Thanks to a recent Groupon that Ian found online, he has gotten back into the swing of yoga with me. We’ve been going together for the past few weeks and he’s been loving it again – even though he’s a sweaty mess afterwards.
With the extra strength training, I thought we could use an added protein boost, both in the lentils and the whole wheat linguine. Did you know that lentils have approx. 18g protein and 16g fibre in 1 cup? Most non-vegetarians are surprised to find out how much protein is in whole wheat pasta as well. Most brands have about 11-13g protein in one serving. I also added kale which includes super antioxidants, anti-inflammatory with omega-3′s and of course cancer fighting properties - read more kale nutrition facts here.
This is another simple meal to whip together, which I’m sure everyone would like.
This can be a vegan meal without using parmesan cheese as a topping or using a vegan friendly cheese.
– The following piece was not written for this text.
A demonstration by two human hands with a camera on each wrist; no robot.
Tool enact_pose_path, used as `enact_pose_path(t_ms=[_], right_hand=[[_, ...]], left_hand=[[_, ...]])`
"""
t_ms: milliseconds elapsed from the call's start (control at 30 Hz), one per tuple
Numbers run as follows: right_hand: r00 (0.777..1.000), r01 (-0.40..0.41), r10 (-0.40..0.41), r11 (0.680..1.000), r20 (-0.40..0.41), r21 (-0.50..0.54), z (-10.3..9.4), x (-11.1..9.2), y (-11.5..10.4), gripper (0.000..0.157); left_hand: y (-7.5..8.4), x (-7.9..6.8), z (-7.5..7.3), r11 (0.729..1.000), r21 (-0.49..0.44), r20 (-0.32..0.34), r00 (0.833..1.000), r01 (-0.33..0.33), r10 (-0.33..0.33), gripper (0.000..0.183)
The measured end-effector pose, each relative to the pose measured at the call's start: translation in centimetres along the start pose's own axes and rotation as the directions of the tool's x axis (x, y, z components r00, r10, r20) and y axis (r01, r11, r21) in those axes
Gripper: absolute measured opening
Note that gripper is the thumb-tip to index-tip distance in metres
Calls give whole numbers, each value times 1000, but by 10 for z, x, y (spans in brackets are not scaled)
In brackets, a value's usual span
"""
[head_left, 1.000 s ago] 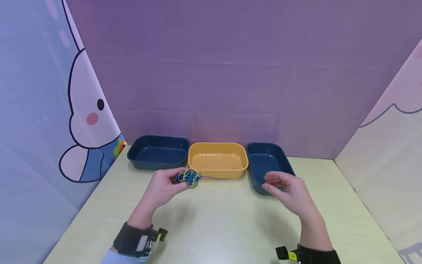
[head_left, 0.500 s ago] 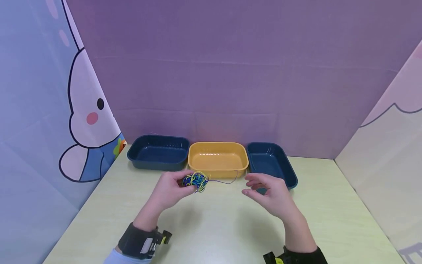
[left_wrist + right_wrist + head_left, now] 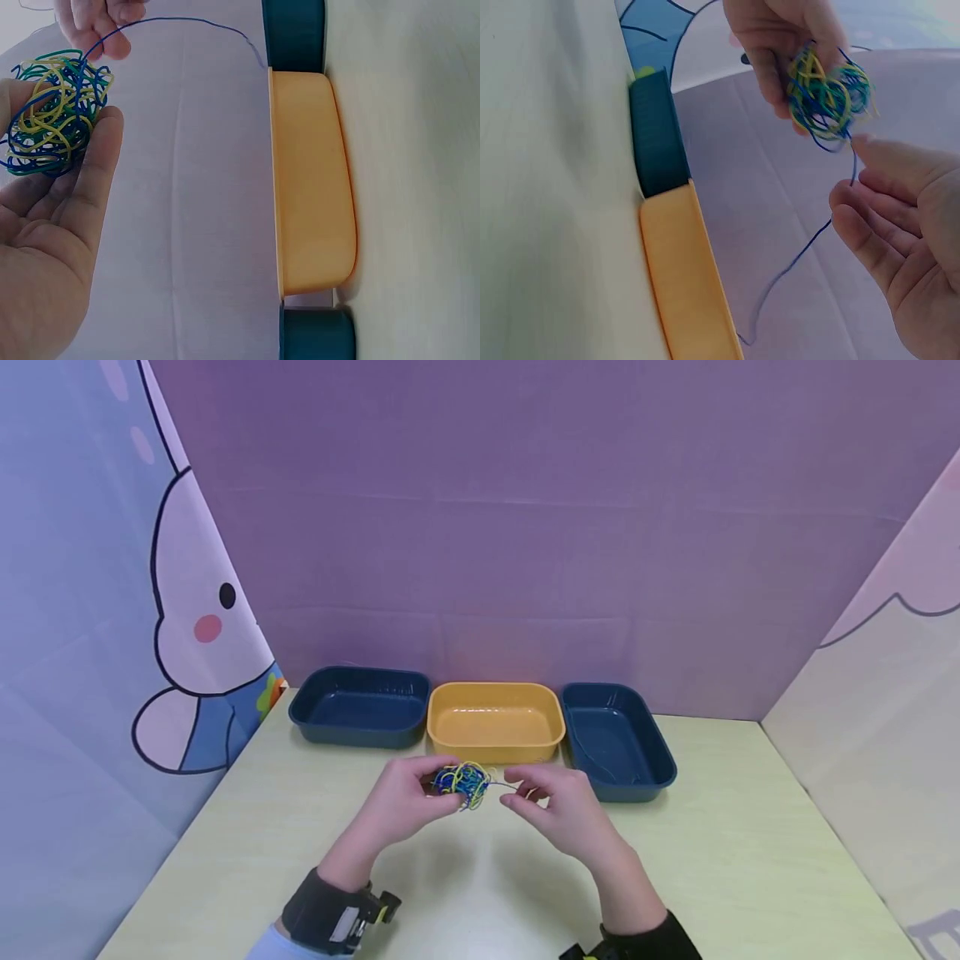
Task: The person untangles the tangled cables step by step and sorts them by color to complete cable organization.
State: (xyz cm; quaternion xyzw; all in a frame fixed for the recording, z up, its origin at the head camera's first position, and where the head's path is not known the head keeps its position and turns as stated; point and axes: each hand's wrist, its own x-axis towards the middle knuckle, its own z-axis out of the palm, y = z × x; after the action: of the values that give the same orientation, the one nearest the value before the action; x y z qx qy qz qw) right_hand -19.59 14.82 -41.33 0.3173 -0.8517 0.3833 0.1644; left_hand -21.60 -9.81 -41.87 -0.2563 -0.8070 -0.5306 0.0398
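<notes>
Head view: the left hand (image 3: 405, 800) holds a tangle of thin wires (image 3: 467, 785), blue, yellow and green, with the thumb on one side and the fingers on the other. The tangle is raised above the bench (image 3: 750, 835), on the near side of a yellow tray (image 3: 495, 753). Just right of it is the right hand (image 3: 564, 810), its fingers bent and its thumb a narrow gap from the index finger. One blue strand (image 3: 180, 19) leaves the tangle toward that hand; in the right wrist view it passes close by the thumb tip, goes behind the fingers and trails on past them. Whether the right hand touches the strand, I cannot tell. Three trays line the far side of the bench: a dark blue left tray (image 3: 360, 737), the yellow one in the middle, and a dark blue right tray (image 3: 633, 793), whose long sides run from near to far. Purple cloth (image 3: 525, 527) stands behind them. A black band (image 3: 318, 906) wraps the left wrist, above a light blue sleeve (image 3: 296, 945).
</notes>
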Motion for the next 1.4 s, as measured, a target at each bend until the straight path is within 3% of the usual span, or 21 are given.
enact_pose_path(t_ms=[167,333,433,667,833,1133,1233,1400], right_hand=[[999,-2,0,999,-33,-34,5,2,-2,12],[998,20,-22,999,-59,-38,4,2,-4,10],[998,24,-26,999,-61,-33,4,2,-4,10],[998,25,-27,999,-63,-29,3,2,-3,10],[998,23,-24,1000,-53,-21,4,2,-3,9],[997,69,-69,997,-20,-39,2,1,0,9],[996,91,-92,995,-22,-32,0,1,0,10],[991,130,-132,990,-35,-53,-4,0,0,12]], left_hand=[[12,-1,0,999,-41,9,1000,-5,5,30],[35,-5,-4,996,-87,34,999,-6,9,31],[38,-5,-5,994,-109,43,999,-12,17,31],[-2,1,1,985,-171,72,997,11,1,39],[4,1,0,989,-142,70,997,42,-32,40],[42,-6,-8,998,-49,59,998,39,-36,28],[40,-6,-8,999,-43,55,998,33,-31,27],[17,-3,-5,998,-60,61,998,20,-16,29]])
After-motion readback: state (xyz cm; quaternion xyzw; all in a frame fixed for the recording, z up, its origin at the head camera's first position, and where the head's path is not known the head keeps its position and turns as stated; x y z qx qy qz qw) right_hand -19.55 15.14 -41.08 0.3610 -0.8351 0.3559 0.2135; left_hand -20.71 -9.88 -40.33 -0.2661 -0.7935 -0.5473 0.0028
We love our cheese (and adds extra protein & calcium), so topped our meal with parmgiano reggiano cheese.
Ingredients:
- bunch of kale, leaves torn from stems & washed
- 1 small red onion (optional)
- 2 garlic cloves
- 1/2 cup lentils, cooked to just firm – not too soft as they will be mushy (I used french lentils)
- 1/2 tbsp extra virgin olive oil
- linguine, cooked as per package (or any type of pasta)
Directions:
- In a large fry pan, pour olive oil and let warm over medium heat. Once oil is hot, add in red onion and garlic, stirring so the garlic doesn’t burn.
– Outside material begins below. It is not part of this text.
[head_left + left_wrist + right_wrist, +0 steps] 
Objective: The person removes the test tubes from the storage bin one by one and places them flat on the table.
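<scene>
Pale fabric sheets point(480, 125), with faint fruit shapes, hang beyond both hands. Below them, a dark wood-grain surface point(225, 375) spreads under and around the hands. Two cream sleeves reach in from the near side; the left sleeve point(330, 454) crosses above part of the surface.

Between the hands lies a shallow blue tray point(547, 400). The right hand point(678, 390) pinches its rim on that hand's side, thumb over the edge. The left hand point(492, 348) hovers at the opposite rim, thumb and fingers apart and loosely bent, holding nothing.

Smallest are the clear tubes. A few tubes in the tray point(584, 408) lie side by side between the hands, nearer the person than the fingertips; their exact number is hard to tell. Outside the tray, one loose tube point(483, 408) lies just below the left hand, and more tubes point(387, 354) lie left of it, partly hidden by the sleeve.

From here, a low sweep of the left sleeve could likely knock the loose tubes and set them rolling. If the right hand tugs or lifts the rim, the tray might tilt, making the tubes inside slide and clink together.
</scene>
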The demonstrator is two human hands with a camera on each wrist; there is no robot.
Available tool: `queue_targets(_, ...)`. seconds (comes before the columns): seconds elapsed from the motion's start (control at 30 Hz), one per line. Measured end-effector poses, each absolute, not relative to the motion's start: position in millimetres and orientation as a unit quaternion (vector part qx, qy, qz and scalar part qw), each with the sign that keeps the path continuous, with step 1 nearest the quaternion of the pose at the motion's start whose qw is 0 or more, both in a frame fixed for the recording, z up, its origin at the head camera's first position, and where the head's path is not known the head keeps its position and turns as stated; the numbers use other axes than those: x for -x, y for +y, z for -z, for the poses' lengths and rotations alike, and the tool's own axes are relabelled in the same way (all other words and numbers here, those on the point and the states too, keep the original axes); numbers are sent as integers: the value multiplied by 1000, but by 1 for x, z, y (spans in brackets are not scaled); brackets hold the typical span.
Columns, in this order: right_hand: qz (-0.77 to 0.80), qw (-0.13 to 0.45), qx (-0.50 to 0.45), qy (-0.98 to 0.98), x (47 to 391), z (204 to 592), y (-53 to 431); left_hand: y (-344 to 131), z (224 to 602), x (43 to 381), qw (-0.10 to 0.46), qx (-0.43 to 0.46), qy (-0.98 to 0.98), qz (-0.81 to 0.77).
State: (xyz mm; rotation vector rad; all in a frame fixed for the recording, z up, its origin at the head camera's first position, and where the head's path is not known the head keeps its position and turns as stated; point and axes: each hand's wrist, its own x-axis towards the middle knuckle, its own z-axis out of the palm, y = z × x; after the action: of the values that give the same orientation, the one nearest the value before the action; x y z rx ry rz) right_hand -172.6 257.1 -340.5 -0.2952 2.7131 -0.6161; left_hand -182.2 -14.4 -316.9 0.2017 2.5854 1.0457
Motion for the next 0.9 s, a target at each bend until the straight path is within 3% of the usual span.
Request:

- When onions have softened, roughly 3-4 mins, add the kale, some water, salt and red chili flakes (optional).
- Cover the pan, stirring occasionally for approx 10 mins. Once the kale is a dark green in colour, and has softened, it is finished.
- Place the linguine in bowls and add the kale on top. Garnish with parmesan or your favourite cheese if you’d like. Enjoy!